▶ [TRY IT]: Using the entries below, say how many of the lines carry "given". Write the number alone.

[Records drawn from a dataset]
-=-=-=-=-

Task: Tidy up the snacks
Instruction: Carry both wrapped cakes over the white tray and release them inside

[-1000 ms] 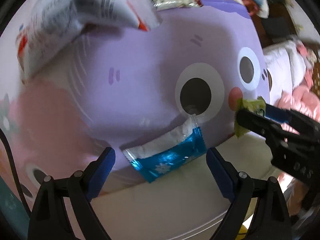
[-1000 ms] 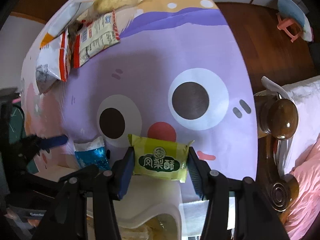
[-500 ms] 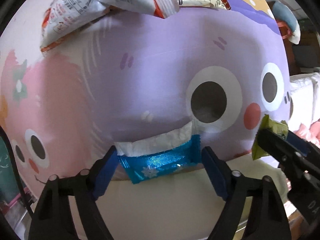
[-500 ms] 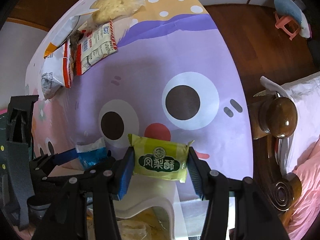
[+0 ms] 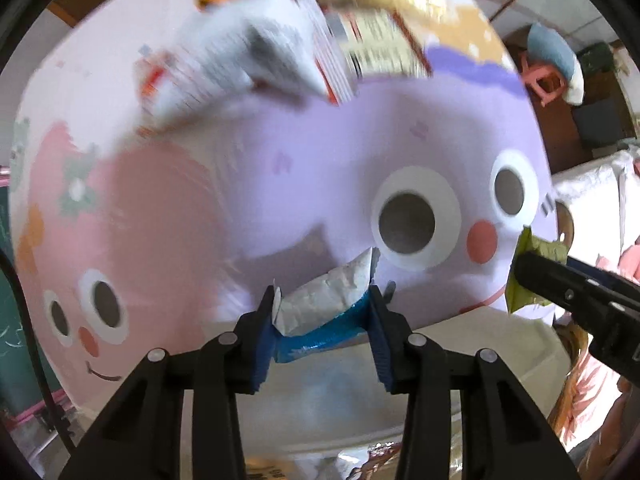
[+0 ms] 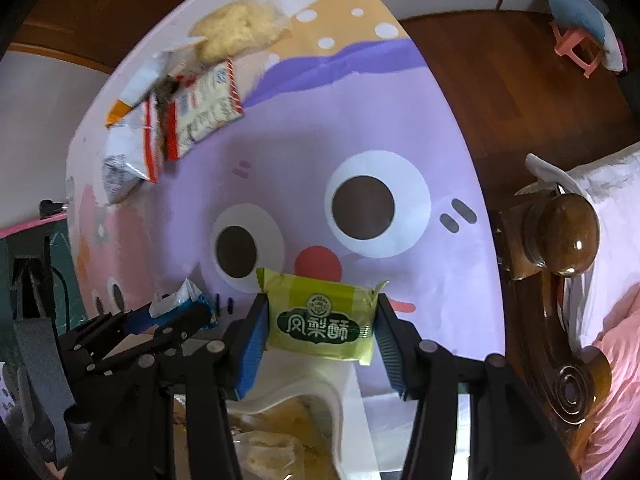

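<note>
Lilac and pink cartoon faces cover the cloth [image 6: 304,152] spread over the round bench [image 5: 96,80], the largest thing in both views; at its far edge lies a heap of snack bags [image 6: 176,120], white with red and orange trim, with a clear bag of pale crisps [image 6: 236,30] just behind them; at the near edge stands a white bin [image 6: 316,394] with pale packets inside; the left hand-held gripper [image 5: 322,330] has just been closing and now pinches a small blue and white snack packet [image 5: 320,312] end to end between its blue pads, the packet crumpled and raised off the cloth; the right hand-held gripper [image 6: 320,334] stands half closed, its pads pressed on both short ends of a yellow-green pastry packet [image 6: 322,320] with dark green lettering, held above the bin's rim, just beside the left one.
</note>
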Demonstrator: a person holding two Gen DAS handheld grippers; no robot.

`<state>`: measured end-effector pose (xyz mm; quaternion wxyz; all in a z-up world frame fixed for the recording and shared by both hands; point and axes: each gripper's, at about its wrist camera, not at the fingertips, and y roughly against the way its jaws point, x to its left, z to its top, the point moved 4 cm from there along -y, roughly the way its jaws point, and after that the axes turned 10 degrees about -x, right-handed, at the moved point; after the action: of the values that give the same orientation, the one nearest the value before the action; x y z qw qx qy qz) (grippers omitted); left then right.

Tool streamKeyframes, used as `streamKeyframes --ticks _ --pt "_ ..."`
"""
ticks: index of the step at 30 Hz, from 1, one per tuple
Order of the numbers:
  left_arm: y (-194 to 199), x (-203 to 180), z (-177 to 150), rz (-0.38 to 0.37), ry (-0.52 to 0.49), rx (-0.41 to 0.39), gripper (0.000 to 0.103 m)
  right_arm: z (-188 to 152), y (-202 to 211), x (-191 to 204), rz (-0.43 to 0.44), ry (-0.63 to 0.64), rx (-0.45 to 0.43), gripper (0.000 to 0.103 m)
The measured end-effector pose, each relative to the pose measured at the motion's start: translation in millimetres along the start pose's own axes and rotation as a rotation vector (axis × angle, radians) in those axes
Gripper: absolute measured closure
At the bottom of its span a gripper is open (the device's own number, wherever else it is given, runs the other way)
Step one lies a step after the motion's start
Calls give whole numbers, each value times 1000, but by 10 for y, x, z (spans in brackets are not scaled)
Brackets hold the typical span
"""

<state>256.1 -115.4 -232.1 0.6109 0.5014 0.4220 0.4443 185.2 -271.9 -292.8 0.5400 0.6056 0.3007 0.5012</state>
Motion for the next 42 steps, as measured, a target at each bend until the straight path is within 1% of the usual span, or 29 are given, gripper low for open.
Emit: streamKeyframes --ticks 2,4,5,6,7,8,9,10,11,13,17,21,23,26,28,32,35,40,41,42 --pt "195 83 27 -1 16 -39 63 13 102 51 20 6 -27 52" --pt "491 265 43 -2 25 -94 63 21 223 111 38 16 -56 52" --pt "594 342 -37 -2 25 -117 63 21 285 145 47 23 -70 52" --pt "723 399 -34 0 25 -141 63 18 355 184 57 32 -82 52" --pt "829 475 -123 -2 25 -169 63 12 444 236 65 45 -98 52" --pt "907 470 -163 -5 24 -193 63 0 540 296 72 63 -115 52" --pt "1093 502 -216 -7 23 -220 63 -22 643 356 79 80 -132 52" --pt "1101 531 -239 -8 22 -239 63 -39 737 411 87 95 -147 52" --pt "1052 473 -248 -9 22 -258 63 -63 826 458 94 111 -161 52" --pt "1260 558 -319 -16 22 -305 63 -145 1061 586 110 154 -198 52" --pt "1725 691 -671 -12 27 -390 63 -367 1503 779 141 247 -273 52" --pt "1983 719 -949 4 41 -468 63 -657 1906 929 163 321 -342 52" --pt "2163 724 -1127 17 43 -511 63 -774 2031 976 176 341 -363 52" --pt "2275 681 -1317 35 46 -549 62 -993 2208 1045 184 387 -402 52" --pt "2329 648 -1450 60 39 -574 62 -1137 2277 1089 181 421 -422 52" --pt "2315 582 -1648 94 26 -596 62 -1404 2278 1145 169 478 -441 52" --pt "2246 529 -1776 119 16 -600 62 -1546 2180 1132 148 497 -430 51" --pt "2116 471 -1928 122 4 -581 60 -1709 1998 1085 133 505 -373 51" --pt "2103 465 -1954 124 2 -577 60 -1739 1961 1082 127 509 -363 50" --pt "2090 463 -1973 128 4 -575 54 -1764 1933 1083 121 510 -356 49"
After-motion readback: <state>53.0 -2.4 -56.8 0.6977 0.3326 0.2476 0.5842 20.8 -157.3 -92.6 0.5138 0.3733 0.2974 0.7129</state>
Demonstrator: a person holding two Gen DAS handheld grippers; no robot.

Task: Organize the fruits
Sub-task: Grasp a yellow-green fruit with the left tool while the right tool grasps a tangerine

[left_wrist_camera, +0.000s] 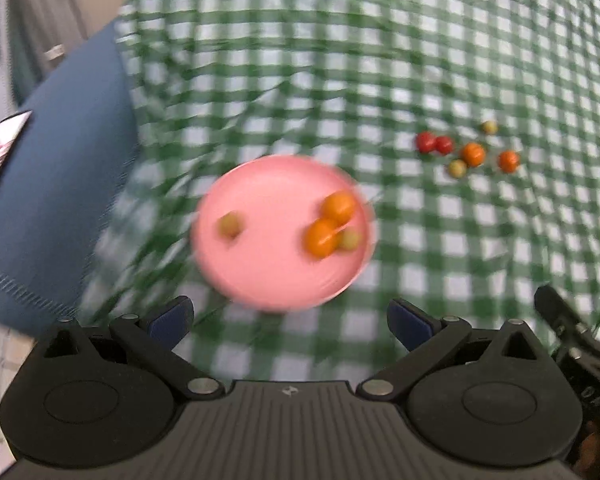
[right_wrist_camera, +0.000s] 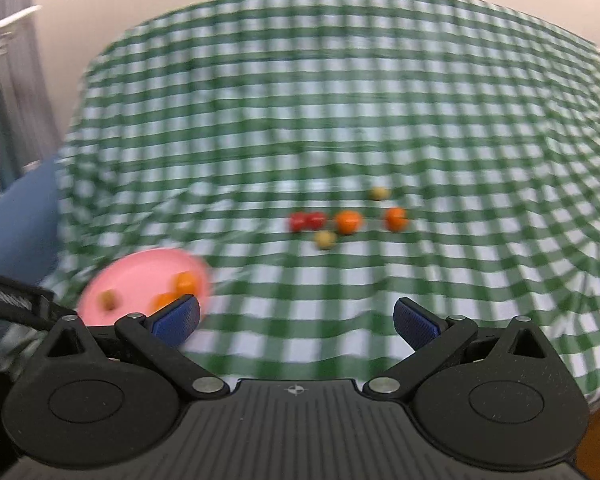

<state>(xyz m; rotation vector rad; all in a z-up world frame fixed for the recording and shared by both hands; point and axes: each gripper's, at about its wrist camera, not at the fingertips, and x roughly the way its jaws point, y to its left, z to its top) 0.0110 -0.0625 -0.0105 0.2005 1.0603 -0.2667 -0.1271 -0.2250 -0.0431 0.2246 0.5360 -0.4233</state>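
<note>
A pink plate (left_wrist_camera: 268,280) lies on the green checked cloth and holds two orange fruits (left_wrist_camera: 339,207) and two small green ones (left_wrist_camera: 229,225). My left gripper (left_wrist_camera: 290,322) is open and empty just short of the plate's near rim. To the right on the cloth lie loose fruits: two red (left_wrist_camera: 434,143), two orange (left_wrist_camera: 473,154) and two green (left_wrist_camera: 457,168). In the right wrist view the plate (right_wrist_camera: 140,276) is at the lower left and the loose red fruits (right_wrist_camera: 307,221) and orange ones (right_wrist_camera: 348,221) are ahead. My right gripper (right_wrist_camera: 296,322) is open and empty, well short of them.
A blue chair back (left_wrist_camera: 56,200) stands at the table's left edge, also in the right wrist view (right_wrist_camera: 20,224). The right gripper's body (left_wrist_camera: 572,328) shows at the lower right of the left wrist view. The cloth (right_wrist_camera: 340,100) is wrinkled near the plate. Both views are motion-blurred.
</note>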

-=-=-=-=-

▶ [ANSWER SPACE]: 2